> What needs to be done
In the records below, find the line that contains "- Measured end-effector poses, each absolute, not" and the line that contains "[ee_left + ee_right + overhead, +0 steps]", then retype exactly those two lines and every line between them.

☆ ☆ ☆ ☆ ☆

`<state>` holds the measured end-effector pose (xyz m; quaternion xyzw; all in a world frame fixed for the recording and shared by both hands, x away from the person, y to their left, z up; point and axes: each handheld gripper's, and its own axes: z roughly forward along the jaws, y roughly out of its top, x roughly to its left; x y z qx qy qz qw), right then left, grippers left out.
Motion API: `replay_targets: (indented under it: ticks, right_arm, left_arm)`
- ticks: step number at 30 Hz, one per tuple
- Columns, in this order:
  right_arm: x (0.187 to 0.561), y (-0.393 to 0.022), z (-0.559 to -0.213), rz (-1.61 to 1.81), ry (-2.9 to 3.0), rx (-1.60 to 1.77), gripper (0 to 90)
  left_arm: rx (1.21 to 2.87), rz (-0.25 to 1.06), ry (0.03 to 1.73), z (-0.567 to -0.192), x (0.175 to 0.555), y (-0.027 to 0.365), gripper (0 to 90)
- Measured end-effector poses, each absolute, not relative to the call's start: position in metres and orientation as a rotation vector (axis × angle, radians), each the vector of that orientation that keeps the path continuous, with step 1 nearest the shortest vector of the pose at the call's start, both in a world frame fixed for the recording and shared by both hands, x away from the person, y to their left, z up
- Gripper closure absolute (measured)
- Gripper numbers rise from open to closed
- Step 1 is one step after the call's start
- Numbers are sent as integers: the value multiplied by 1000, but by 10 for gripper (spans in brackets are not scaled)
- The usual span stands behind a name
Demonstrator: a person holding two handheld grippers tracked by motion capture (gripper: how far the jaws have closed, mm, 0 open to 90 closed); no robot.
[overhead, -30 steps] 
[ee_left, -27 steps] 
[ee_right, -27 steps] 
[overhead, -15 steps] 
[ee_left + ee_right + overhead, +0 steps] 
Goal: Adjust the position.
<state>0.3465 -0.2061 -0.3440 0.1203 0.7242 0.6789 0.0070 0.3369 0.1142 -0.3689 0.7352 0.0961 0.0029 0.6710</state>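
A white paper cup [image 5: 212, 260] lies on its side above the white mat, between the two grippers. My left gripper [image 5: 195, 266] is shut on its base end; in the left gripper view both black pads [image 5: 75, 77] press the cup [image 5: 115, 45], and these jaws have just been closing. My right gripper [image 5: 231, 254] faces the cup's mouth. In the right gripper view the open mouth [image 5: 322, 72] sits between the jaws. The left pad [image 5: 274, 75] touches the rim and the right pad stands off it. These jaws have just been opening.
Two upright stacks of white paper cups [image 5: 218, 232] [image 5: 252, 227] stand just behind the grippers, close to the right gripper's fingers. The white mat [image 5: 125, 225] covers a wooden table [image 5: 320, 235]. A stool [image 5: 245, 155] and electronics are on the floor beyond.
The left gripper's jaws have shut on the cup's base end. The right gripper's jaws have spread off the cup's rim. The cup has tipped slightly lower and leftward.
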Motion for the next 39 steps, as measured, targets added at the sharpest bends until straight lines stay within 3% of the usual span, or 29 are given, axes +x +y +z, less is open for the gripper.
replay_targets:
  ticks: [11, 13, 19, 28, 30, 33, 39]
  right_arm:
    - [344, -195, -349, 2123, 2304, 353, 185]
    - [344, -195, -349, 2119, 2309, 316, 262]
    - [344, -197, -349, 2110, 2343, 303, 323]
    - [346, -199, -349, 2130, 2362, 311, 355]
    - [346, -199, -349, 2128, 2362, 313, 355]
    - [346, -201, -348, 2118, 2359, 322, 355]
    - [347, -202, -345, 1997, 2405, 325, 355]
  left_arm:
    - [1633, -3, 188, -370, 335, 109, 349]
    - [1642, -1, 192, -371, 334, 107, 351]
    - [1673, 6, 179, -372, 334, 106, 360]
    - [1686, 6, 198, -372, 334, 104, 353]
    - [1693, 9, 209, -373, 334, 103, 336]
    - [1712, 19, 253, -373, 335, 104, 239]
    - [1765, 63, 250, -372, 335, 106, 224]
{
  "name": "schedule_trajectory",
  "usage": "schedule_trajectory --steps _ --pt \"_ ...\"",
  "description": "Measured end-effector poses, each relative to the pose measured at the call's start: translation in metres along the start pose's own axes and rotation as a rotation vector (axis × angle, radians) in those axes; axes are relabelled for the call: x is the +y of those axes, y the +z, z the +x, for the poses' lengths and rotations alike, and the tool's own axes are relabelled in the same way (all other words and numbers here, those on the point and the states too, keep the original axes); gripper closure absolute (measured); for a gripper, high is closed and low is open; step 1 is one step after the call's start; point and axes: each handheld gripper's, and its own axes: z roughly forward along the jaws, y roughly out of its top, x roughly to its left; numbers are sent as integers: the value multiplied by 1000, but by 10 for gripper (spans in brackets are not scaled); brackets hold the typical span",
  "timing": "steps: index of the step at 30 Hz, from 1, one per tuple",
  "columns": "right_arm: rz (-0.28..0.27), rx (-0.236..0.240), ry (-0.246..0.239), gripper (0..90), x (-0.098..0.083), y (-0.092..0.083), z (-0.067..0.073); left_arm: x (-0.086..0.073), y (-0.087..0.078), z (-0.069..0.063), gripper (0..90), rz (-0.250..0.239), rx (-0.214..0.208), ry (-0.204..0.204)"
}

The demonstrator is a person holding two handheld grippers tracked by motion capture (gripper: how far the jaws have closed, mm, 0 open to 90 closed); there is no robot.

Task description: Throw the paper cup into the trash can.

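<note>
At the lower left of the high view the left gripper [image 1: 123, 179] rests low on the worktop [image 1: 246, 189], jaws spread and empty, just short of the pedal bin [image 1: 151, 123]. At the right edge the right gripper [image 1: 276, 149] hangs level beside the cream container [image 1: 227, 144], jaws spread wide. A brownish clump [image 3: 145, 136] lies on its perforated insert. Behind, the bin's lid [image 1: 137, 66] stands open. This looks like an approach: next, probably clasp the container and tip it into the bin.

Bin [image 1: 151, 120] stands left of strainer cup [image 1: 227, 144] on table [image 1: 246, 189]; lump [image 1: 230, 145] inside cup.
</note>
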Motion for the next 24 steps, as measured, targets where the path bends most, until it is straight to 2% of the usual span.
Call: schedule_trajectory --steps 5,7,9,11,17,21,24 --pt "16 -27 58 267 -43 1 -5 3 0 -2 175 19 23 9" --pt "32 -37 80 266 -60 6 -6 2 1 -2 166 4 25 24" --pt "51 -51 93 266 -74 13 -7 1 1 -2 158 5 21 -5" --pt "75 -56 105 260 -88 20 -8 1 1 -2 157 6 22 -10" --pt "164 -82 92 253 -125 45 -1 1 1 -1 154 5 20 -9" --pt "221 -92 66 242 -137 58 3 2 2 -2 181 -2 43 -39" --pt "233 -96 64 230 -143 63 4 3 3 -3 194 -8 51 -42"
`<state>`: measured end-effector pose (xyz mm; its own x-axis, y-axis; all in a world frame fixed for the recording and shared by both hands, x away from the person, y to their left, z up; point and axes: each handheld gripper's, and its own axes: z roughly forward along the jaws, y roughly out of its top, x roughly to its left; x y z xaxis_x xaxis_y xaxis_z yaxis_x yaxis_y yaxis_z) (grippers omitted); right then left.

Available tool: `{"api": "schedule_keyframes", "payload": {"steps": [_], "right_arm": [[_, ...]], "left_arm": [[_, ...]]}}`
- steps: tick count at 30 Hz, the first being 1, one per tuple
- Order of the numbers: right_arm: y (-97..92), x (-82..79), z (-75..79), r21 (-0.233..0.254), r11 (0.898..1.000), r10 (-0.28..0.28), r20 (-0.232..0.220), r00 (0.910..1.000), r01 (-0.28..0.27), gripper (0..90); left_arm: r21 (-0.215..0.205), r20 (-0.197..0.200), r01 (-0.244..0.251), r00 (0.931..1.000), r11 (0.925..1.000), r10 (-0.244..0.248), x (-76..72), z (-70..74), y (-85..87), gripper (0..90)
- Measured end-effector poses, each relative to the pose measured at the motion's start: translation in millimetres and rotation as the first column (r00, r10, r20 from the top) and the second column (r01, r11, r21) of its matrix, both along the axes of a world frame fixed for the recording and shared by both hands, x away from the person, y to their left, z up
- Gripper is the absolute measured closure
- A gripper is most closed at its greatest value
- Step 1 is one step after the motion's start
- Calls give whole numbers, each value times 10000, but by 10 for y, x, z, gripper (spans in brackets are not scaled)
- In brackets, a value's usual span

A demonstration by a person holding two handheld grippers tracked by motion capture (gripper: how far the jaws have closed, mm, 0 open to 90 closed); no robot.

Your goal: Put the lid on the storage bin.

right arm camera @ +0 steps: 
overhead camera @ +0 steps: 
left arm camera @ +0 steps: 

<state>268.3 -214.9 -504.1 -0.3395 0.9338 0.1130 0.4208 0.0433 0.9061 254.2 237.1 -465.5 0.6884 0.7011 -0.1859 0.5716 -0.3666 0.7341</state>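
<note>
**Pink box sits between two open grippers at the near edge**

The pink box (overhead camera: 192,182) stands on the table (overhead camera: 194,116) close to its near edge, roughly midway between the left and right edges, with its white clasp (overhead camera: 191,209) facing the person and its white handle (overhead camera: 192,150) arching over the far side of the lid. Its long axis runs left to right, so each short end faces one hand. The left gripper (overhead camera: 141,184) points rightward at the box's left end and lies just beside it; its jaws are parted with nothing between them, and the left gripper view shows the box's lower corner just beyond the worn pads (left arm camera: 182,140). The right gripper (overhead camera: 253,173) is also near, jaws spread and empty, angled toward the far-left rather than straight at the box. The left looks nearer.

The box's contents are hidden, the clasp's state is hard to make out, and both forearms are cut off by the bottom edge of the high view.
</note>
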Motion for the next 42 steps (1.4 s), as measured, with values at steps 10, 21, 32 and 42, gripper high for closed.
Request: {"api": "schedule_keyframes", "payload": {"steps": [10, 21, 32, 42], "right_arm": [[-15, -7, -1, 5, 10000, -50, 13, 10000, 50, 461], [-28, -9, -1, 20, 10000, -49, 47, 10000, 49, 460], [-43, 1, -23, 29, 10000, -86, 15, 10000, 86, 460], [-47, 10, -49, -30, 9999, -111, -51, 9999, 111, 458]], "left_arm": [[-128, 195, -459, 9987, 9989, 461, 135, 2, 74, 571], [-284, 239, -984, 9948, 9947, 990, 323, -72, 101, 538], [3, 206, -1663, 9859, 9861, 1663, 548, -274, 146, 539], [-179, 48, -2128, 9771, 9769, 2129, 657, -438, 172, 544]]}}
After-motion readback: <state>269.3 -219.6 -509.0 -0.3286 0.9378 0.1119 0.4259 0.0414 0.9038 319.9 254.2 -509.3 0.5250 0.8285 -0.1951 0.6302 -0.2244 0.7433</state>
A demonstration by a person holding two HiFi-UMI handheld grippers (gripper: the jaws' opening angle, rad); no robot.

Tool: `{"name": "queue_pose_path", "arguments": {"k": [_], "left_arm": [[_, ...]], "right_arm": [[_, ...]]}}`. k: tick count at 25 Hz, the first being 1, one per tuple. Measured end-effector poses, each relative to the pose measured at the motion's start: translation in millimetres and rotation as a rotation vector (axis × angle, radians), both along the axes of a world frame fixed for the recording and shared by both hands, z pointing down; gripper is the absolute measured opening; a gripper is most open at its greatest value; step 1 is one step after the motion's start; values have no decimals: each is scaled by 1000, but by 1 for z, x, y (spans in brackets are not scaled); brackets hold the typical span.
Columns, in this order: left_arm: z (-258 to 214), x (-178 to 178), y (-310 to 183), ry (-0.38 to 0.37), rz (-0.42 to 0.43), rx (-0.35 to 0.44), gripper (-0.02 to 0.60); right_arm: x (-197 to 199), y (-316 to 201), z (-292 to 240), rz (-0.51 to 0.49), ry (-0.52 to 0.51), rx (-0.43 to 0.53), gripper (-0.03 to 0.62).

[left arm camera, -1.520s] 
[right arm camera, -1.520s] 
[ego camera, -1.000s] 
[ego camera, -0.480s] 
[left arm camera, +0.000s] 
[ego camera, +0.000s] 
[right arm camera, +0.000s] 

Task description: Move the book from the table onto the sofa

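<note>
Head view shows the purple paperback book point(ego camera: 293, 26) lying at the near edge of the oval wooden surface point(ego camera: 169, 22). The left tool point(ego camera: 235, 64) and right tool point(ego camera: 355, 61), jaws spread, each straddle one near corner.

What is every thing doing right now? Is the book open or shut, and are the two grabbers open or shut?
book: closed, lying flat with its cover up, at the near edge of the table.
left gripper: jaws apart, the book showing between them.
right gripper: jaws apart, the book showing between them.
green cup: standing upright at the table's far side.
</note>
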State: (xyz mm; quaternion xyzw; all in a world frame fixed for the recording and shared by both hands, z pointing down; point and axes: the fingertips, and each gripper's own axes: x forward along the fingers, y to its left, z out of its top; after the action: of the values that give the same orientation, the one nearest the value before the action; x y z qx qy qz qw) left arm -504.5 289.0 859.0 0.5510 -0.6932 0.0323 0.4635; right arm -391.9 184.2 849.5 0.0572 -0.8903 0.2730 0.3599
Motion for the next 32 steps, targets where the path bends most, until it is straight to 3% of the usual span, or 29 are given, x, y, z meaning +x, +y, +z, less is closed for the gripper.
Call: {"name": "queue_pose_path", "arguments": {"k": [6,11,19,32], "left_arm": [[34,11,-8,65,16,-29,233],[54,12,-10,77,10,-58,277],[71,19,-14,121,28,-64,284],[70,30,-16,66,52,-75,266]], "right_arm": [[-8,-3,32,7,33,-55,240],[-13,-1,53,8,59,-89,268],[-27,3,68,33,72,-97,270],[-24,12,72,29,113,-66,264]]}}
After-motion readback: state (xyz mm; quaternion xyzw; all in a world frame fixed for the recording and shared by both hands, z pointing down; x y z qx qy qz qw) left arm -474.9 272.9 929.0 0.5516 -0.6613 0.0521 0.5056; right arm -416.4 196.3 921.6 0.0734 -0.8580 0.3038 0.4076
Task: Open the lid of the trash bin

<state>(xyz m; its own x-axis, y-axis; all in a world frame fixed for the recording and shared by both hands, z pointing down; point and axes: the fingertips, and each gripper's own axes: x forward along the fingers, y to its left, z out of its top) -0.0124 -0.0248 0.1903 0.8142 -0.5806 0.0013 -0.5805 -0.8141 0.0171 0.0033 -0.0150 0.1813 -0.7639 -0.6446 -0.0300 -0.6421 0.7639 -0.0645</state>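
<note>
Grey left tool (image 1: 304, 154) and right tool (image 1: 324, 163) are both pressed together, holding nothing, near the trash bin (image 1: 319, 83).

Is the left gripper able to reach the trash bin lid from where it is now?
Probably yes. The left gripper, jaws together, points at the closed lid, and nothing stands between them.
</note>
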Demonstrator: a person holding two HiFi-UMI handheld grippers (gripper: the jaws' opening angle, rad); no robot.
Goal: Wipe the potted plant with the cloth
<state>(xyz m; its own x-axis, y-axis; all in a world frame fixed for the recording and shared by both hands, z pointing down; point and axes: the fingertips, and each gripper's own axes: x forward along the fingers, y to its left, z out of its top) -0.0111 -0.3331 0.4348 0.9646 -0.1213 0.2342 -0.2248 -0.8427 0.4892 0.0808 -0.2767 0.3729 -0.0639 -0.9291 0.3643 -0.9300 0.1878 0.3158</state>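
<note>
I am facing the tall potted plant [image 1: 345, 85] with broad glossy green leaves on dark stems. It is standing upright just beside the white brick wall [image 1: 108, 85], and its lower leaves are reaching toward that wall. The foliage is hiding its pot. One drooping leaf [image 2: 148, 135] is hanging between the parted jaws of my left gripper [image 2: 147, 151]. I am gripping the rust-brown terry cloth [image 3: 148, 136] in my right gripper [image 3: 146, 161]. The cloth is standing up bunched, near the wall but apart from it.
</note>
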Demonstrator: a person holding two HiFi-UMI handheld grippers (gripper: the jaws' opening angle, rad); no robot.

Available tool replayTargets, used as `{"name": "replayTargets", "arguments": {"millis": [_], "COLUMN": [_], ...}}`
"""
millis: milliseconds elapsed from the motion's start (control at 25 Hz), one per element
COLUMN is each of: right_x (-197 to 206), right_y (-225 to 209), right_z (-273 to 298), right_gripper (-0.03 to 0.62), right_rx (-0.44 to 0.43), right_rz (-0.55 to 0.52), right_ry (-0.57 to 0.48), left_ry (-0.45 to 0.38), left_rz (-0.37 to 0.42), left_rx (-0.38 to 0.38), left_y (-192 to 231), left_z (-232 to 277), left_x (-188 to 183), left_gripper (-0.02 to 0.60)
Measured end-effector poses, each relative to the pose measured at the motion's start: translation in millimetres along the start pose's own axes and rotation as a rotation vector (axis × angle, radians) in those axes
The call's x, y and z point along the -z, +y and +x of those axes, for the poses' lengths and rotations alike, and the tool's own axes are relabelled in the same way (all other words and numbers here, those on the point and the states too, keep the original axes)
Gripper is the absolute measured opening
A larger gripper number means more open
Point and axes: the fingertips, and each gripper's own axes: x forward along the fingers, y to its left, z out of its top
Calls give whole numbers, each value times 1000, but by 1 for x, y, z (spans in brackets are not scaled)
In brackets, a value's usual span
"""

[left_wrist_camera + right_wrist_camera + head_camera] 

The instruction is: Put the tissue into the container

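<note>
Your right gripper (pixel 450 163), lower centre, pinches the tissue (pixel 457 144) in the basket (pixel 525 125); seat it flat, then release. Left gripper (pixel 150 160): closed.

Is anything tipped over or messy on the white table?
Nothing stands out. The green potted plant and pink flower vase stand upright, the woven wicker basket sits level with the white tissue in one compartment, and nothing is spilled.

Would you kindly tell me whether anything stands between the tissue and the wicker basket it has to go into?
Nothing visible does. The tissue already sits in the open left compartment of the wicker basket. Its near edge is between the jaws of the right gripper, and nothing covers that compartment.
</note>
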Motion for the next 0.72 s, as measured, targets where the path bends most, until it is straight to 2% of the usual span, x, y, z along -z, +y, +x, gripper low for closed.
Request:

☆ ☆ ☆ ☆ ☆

> Exercise output
- Measured end-effector poses, each absolute, not relative to the call's start: position in metres and orientation as a rotation vector (axis × angle, radians), each the vector of that orientation that keeps the path continuous, with step 1 nearest the shortest vector of the pose at the call's start, both in a world frame fixed for the recording and shared by both hands, x away from the person, y to their left, z up
- Gripper closure absolute (measured)
- Gripper numbers rise from open to closed
- Step 1 is one step after the call's start
- Numbers are sent as integers: the value multiplied by 1000, but by 10 for gripper (spans in brackets are not scaled)
- The usual span stands behind a name
Demonstrator: a person holding two handheld grippers tracked by motion capture (gripper: how far the jaws have closed, mm, 0 open to 90 closed); no robot.
[overhead, -30 steps] 
[ee_left, -27 steps] 
[ee_right, -27 steps] 
[overhead, -15 steps] 
[ee_left + ee_right + overhead, +0 steps] 

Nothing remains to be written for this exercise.